After elbow surgery patients experience severe pain for two to three days, but despite this unpleasant fact, it is necessary to develop the arm. In the first days, the exercises are carried out by a doctor, performing rotational movements, flexion-extension, and extension of the limb. In the future, the patient performs all points of the physical education program independently.

For developing the knee, hip joint special simulators are used, with the help of which the load on the joint apparatus is gradually increased, muscles and ligaments are strengthened. Therapeutic massage is mandatory.

P after immersion osteosynthesis of the femur, elbow, patella, tibia The recovery period takes from 3 to 6 months, after using the transosseous external technique - 1-2 months.
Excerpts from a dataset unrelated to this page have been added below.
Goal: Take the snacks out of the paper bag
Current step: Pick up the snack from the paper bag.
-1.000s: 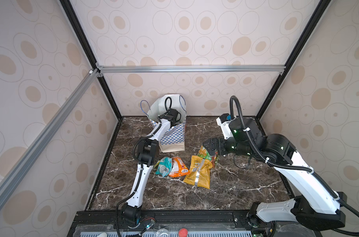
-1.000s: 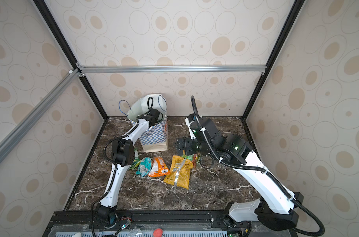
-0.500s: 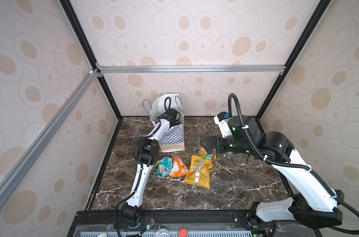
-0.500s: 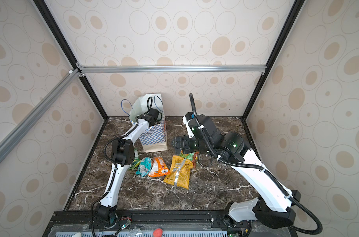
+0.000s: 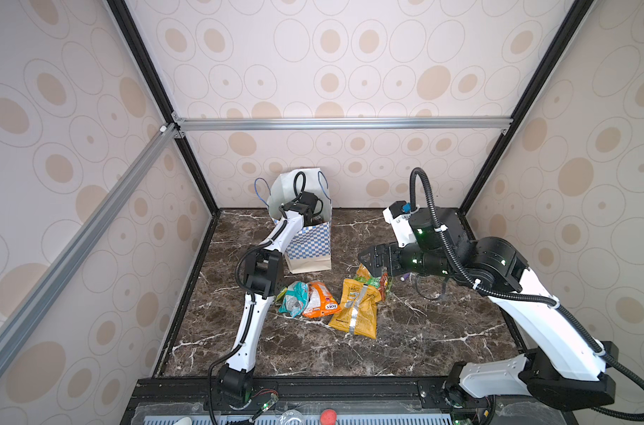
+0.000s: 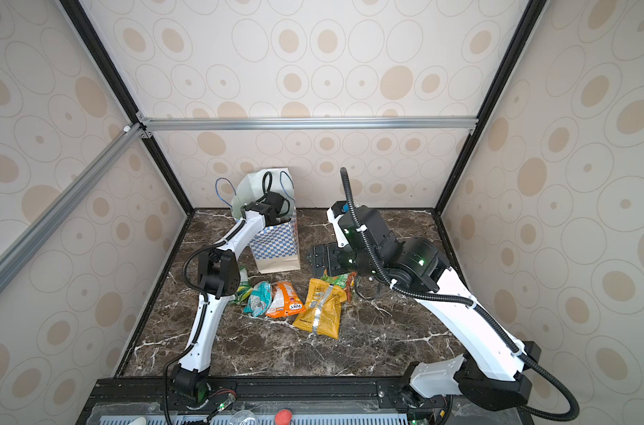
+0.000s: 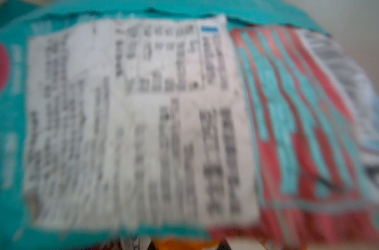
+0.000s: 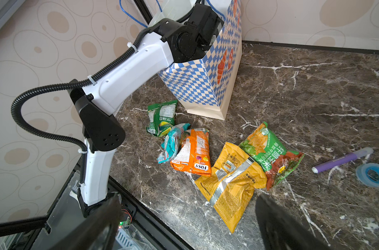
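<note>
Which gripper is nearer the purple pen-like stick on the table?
Right. The right gripper hovers near the purple pen-like stick; the left gripper is inside the blue-checkered paper bag, farther off.

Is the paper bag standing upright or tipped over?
Upright: the paper bag stands on its cream base, mouth upward, with the left arm reaching down into it.

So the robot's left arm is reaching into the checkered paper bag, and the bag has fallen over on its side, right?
Not quite. The left arm does reach into the paper bag, but the bag is not lying on its side: it stands upright on its cream base. The right wrist view shows this best, and both top views agree.
</note>
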Action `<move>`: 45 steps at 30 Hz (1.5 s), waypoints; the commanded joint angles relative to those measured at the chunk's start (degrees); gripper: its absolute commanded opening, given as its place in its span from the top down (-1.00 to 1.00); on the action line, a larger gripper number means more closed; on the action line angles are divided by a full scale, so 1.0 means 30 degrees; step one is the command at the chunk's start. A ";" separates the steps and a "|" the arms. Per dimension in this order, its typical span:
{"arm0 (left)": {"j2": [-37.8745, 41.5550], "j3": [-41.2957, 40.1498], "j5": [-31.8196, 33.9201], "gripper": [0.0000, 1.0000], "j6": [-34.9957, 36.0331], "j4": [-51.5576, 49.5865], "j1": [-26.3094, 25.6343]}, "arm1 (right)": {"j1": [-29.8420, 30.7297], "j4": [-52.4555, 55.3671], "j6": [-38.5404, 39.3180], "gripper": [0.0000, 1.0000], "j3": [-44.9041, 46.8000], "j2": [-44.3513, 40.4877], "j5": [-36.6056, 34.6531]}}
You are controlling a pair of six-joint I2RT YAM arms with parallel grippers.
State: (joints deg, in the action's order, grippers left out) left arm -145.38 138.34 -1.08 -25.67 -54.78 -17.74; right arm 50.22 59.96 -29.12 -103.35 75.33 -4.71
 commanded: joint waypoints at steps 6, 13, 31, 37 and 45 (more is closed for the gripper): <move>0.3197 0.1626 0.0599 1.00 -0.0428 -0.0164 0.0112 | 0.0136 -0.0359 -0.0056 -0.99 0.0356 -0.0470 0.0222; 0.4588 0.1991 0.0562 1.00 -0.0862 0.0145 0.0030 | 0.0153 -0.0253 -0.0117 -0.99 0.0579 -0.0758 0.0056; 0.7129 0.3234 0.2280 1.00 -0.1229 0.0506 -0.0122 | 0.0151 -0.0274 0.0200 -0.99 0.0648 -0.0999 0.0069; 0.8349 0.3427 0.2525 1.00 -0.1521 0.0792 -0.0124 | 0.0155 -0.0211 0.0289 -0.99 0.0323 -0.1050 -0.0128; 1.0654 0.3397 0.2498 1.00 -0.1850 0.0448 -0.0241 | 0.0155 -0.0242 0.0370 -0.99 -0.0005 -0.1232 -0.0869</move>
State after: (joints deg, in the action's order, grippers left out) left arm -117.47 145.67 5.43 -30.09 -54.74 -18.09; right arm 50.22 59.05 -28.73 -102.02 73.01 -5.30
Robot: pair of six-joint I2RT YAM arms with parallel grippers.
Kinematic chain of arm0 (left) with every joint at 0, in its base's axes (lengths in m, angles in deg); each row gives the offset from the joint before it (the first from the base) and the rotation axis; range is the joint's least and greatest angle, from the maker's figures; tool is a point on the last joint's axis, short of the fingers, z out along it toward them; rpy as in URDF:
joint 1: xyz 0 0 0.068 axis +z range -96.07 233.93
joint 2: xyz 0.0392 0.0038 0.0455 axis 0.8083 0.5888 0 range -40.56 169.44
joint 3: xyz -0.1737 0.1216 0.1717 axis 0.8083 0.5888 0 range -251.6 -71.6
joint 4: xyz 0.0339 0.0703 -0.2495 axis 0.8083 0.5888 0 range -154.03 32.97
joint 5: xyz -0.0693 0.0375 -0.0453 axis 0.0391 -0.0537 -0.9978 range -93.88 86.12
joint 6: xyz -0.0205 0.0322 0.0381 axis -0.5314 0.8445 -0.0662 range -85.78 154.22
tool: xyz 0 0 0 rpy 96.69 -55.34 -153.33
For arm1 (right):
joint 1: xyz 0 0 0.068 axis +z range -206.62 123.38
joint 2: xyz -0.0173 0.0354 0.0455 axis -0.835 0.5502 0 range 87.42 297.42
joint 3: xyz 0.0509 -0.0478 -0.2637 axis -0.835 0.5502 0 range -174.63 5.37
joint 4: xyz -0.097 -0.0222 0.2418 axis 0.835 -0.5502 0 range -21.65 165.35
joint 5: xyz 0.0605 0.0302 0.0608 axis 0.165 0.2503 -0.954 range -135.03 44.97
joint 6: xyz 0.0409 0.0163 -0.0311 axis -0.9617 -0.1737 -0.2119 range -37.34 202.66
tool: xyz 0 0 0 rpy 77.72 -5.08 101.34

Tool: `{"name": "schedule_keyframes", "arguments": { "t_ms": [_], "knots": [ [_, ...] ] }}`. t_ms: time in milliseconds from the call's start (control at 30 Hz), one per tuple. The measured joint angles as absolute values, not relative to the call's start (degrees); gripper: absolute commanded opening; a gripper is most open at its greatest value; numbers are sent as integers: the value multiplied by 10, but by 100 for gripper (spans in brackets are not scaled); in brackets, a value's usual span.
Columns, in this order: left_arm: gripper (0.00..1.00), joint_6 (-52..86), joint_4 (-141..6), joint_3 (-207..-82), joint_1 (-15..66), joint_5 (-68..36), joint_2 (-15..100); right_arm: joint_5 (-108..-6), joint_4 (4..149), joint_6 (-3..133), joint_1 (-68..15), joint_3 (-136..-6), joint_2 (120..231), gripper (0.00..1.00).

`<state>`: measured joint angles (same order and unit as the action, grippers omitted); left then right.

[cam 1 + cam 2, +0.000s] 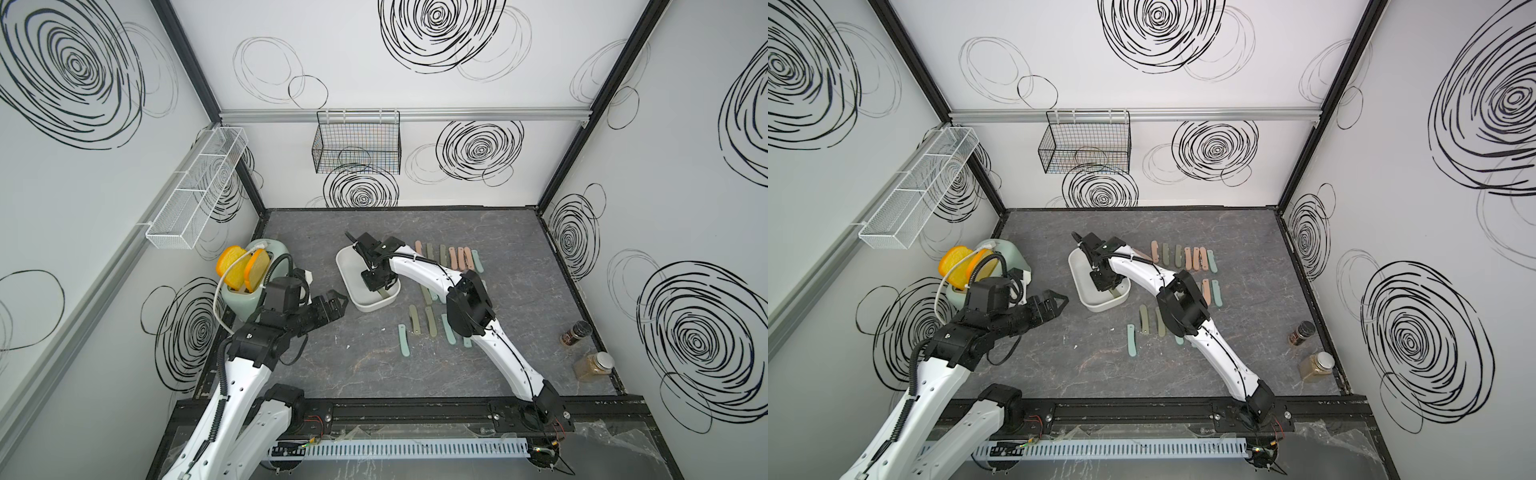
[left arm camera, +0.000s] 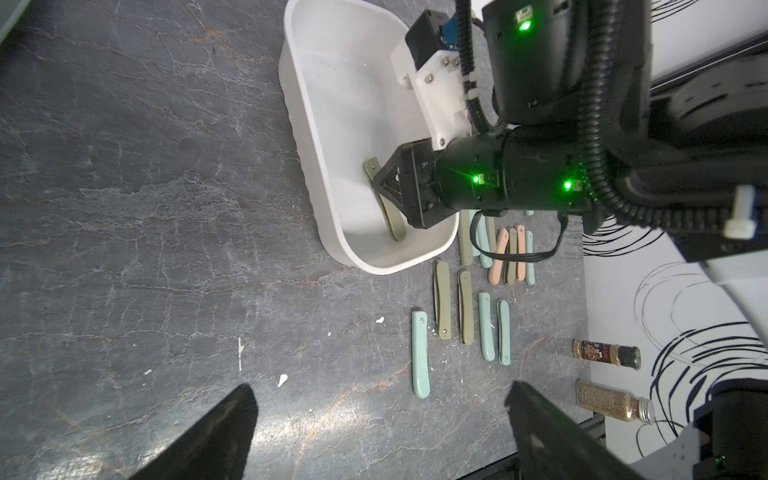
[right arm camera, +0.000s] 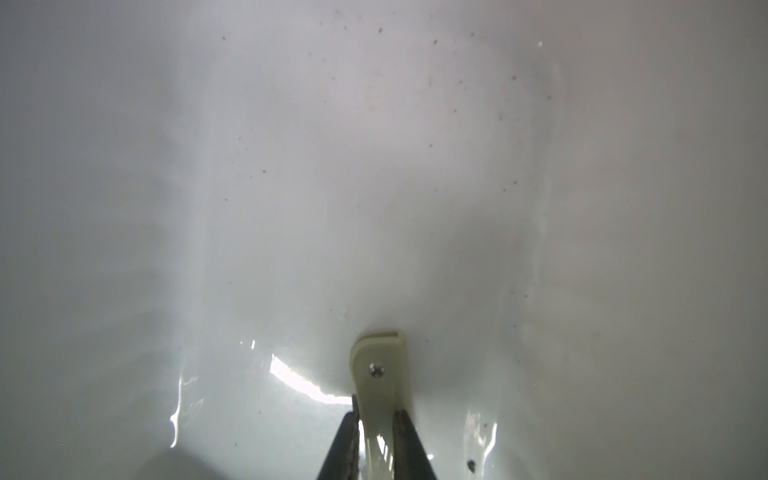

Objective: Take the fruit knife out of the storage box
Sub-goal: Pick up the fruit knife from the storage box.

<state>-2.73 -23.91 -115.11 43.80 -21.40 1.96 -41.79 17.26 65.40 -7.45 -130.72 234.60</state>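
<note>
Reaching into the white storage box (image 1: 346, 272) at mid-counter (image 1: 374, 370), the right gripper (image 3: 376, 449) pinches an olive-green folded fruit knife (image 3: 380, 374) between its fingers. The knife lies on the box floor at the end nearer the robot. The left gripper (image 1: 338, 304) hangs with jaws spread wide just beside the box, close to a mint toaster (image 1: 237, 305). Other folded knives (image 1: 461, 259) lie in rows on the counter beyond the box.
</note>
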Motion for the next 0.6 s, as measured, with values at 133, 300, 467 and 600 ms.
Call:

Conversation with a doctor

If osteosynthesis surgery is planned, the patient should receive as much information as possible about the upcoming treatment and rehabilitation course. This knowledge will help you properly prepare for your stay in the clinic and for the rehabilitation program.

First of all, you should find out what type of fracture you have, what type of osteosynthesis the doctor plans to use, and what the risks of complications are. The patient should know about further treatment methods and rehabilitation periods. Absolutely all people are concerned about the following questions: “When can I start working?”, “How fully can I care for myself after surgery?”, and “How severe will the pain be after surgery?”

The specialist is obliged to detail, consistently, and accessible form illuminate everything important points The patient has the right to find out how the fixations used in osteosynthesis differ from each other and why the surgeon chose this particular type of design. Questions should be thematic and clearly formulated.

Remember that the work of a surgeon is extremely complex, responsible, constantly connected with stressful situations. Try to follow all the instructions of your doctor, and do not neglect any recommendations. This is the main basis for rapid recovery after a complex injury.

Cost of the operation

The cost of osteosynthesis surgery depends on the severity of the injury and, accordingly, on the complexity of the medical technologies used. Other factors influencing the price of medical care are: the cost of the fixation structure and medicines, level of service before (and after) surgery. For example, osteosynthesis of the clavicle or elbow joint in different medical institutions can cost from 35 to 80 thousand rubles, surgery on the tibia - from 90 to 200 thousand rubles.

Remember that the metal structures must be removed after healing of the fracture - for this, repeated surgery is performed, for which you will have to pay, although an order of magnitude less (from 6 to 35 thousand rubles).

Free operations are carried out according to a quota. This is a very real possibility for patients who may wait 6 months to a year. The traumatologist issues a referral for additional examination and medical examination (at the place of residence).